All Things Considered, January 2, 2007 · At least 20 tons of ivory were smuggled into African and Asian countries this year by poachers, almost doubling the amount seized in previous years. The large cache worries anti-poaching experts trying to protect the African elephant from extinction.
Allen Crawford, who tracks ivory poaching for the wildlife monitoring group Traffic, says large busts were more common this year than in his previous years of tracking.
"It's been horrible," Crawford says. "We are talking about seizures of ivory -- six tons and five tons and two tons and three tons -- on a fairly consistent basis. That has never happened before and we didn't see it coming this year."
He describes one bust that took place in China after a cargo ship arrived from Cameroon. The bust revealed a huge cache of elephant tusks behind a false metal wall.
"I wish I could show you a picture of that X-ray," he says. "You could see the pointed tips of the tusks curving out of the ends of the pile."
After custom agents brought in welders to remove the false wall, they found five tons of elephant ivory tucked inside. The tusks were cut from the faces of several hundred dead African elephants.
Major ivory busts also took place this year in Taiwan, Singapore, Kenya, India, Japan and the Philippines, says Crawford. Several of the biggest ivory-smuggling operations turned up inside crates. Shipping records show that some of those crates were used repeatedly before their cache of illegal ivory was discovered.
Though estimates of how much ivory was seized this year range from 20 tons to more than 24 tons, some smuggling experts think the real haul may have been much larger.
Wildlife consultant William Clark says that it's well known that governments in some parts of Asia and Africa don't like to talk about ivory poaching because it's embarrassing.
"As a result," says Clark, "we don't know whether the reports we read about in media reflect the ivory that's been seized. I tend to think otherwise."
Clark, who has tracked ivory smuggling since the 1970s, says the trade dried up in 1989 when countries agreed to a worldwide ban on ivory sales. Ten years ago, however, a period of economic growth in Asia helped revitalize the trade. Rising demand for ivory has driven the price from $200 per kilo in 2005 to more than $700 per kilo this year.
"You don't have to be a Ph.D. to understand that there's a huge amount of money to be made in smuggling," Clark says. "It's a hot market and lots of people are getting into it."
Anti-poaching experts say it's still not clear where all this ivory is coming from. One possibility is that it's coming out of basements and storage rooms owned by poachers who were waiting for prices to rise.
Another possibility is that an unseen poaching crisis is now raging in central Africa, where dense forests make it hard to find the carcasses needed to quantify the carnage. Anecdotal evidence of such a poaching crisis has been gathered by Mike Fay, an elephant expert with the Wildlife Conservation Society and an Explorer in Residence with the National Geographic Society.

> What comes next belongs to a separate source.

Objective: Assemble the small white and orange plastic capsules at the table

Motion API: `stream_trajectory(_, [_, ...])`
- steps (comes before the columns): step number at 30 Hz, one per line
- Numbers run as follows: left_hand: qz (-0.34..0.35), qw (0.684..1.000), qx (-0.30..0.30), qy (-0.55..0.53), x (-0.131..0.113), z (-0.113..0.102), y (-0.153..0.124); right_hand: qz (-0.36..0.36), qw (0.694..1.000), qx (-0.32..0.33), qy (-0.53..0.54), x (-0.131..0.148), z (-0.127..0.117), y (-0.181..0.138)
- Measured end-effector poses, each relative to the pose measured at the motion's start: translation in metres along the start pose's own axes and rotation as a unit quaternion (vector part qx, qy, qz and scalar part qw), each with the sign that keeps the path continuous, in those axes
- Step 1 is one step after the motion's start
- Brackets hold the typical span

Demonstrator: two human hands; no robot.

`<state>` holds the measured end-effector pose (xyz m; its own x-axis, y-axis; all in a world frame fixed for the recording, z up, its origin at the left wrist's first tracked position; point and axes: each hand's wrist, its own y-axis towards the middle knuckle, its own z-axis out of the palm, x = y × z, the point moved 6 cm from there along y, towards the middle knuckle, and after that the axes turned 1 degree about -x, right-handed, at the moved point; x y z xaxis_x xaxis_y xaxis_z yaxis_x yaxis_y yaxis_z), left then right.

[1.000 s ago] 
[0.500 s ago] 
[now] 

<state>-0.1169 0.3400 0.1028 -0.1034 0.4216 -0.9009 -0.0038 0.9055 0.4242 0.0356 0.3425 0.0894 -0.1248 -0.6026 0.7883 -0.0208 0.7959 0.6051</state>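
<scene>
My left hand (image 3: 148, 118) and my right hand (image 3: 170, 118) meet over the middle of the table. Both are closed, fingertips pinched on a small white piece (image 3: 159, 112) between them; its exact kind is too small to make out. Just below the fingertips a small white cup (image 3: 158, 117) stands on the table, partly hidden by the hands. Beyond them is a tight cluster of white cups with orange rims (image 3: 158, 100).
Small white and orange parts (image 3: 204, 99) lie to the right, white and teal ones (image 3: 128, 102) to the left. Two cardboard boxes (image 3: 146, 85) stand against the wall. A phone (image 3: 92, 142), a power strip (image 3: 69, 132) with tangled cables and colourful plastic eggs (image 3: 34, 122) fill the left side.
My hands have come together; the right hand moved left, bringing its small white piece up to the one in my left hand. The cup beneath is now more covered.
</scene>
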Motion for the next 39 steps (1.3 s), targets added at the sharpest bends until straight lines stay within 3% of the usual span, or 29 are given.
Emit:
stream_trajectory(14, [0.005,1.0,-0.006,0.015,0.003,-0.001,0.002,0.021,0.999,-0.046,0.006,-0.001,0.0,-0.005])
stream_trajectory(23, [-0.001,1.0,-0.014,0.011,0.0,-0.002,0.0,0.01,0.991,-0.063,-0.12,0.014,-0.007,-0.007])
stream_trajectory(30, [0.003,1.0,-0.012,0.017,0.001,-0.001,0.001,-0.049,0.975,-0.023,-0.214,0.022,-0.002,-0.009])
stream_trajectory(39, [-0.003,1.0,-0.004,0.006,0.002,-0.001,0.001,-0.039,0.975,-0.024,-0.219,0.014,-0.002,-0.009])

While flying over a clearing in Chad recently, Fay looked down and saw a group of well-armed men.
"We circled back to take a picture and I see this guy pointing his AK-47 at the airplane and shooting at us," says Fay. " Over the next four days, we came cross three or four elephant-massacre sites, where groups of roughly 20 elephants were piled up with their tusks cut off and none of the meat [had been] taken."
The U.S. Fish and Wildlife Service tries to train and equip local park rangers with the proper equipment to fight poachers. But it's not an easy battle. Even in a record year for seizures, customs officers say they find just 10 percent of the ivory they're looking for. If that was true in 2006, it means that at least 180 tons of tusks were smuggled out of Africa.